I became an ice hockey fan when a new franchise was started in the Washington, DC, area when I was 10 years old. There were low expectations for this team, and indeed, their inaugural season was the worst ever in the NHL. Nevertheless, I celebrated each of their eight wins, and I savored my satisfaction with the better-performing teams in the Washington area (football and basketball). This year’s Washington Capitals exceeded expectations, playing better in the playoffs than they did during the regular season. In each case (the 1974 team and the 2012 team), my experience was framed by my expectations.
Pros and cons of routines
The goaltender for this year’s Capitals team, Braden Holtby, has many rituals before each game, one of which involves taping his stick in the same exact way and at the same exact time before the start of the game. In oncology, we have our own rituals. Maybe you do certain things before or after you write chemotherapy orders or before you dictate your clinical notes, for example. The argument in favor of Holtby’s ritual (and other rituals, perhaps) is that taking the variation out of some aspects of his preparation helps him focus on key aspects of the game at hand. The downside is that disruption of his routine, if it were to occur, might be unsettling for him. Some of Holtby’s coaches deliberately disrupt some aspects of his routine to help him develop sufficient flexibility in his preparation so he is ready to perform under any circumstances.
Using buoyancy to combat stress
Rituals are put in place to help us find a comfort zone with common activities, but they can also create expectations that make us vulnerable to stress. For the ASCO Annual Meeting this year, I was invited to contribute on the topic of stress and burnout. In medicine and science, we rely on conceptual models to further our understanding of complex topics, and I sought to find a conceptual model that helped me make sense of this topic. Rather than a model of stress and burnout, I sought to model the opposite—that force, “buoyancy,” that holds us up and keeps us from sinking in the face of the inevitable stressors that life and work send our way on a daily basis. I thought about buoyancy as if it were the dependent variable in a multivariable model and tried to imagine what the key parameters of such a model might be. I also imagined the model to be dynamic, such that one’s buoyancy was constantly changing (usually in very small ways) and each parameter weight also varied. I have included the buoyancy model here; more information on the model and its parameters can be found in the article I authored for the 2012 Educational Book, “Buoyancy: A Model for Self-Reflection about Stress and Burnout in Oncology Providers.”
Buoyancy model from ASCO's 2012 Educational Book
The buoyancy parameter that the hockey example brings to my mind is “appreciation of change.” We are confronted with this issue in our lives and careers regularly, and also with our patients as they face uncertainty, grief, and loss if the face of illness.
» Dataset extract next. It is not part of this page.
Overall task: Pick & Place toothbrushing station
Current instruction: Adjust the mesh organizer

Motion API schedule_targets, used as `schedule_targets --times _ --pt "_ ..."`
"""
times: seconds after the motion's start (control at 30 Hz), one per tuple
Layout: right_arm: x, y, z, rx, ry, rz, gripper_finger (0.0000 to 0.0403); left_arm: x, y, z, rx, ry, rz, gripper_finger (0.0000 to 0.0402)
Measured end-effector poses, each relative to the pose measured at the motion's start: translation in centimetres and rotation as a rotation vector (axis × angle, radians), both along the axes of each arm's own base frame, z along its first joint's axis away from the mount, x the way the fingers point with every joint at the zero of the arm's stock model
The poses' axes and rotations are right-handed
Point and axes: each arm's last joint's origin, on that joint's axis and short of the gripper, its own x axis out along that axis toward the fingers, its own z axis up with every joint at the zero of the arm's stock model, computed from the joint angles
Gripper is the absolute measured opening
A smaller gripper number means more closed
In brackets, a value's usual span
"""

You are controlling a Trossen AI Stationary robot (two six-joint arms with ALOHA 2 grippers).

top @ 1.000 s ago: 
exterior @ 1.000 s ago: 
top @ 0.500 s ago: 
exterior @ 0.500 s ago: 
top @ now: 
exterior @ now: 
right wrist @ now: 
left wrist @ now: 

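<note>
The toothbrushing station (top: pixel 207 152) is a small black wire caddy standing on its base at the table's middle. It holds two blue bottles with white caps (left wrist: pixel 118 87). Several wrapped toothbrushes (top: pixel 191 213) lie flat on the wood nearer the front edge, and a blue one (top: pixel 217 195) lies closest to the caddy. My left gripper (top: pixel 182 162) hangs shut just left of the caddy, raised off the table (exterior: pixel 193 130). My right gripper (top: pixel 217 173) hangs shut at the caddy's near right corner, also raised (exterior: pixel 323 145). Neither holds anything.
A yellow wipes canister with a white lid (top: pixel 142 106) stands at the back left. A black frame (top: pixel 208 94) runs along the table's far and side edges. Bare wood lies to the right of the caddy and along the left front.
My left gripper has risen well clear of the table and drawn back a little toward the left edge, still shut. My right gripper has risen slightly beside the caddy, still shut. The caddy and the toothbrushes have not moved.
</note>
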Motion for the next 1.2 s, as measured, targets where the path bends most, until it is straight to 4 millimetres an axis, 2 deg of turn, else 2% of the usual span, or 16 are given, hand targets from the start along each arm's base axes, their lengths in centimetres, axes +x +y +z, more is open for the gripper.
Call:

In professional life, here are some examples of statements related to expectation that might resonate with you:
- When I came here, they told me I’d have five half-day clinics per week but now I have seven.
- When I began dictating my notes in between patients rather than at the end of clinic, I was very unsettled.
- When we recruited that fellow with an MD, PhD, we expected to be developing a physician-scientist, but now he/she is asking for more clinical rotations and wants to go into clinical practice after fellowship.
- I expected my career to advance when that program leader retired, but the retirement hasn’t happened and my career is stuck in the mud.
- [From a patient] I thought that I heard that most people were still able to work while taking this more gentle oral cancer therapy, and I am totally wiped out.
It seems impossible to proceed in life without developing a myriad of expectations. But whether you are a clinician, fellowship director, physician-scientist, or patient, the way you handle expectations and adjust to change can make a major difference in your buoyancy and your risk of burnout.
I have no antidote that will provide me or anyone else with immunity to disappointment in the face of change. But here are three small steps that might be useful:
- Simply notice your expectations and their impact on your experiences. Take pause before you respond to the situation at hand;
- Reflect on what options are available and what is reasonable. For the goaltender, Holtby, this might mean reflecting on how he might respond to having his stick taped up at the last minute. For the patient starting cancer therapy, this might involve rehearsing in his/her mind possible impacts of starting new therapy, some much better or worse than one usually expects; and
- Keep in mind the broader concept of buoyancy. Notice that “appreciation of change” is but one parameter in your personal buoyancy model. When that “stock” takes a downturn, even transiently, you may find that you can shift other parameters upwards (like those related to gratitude, key relationships, autonomy, etc.) and thus maintain your buoyancy. It is not simply “counting your blessings,” but also dynamically adjusting the parameter weights of the various blessings that constitute your buoyancy model—in essence, striving towards mindfulness, reflection, and resilience.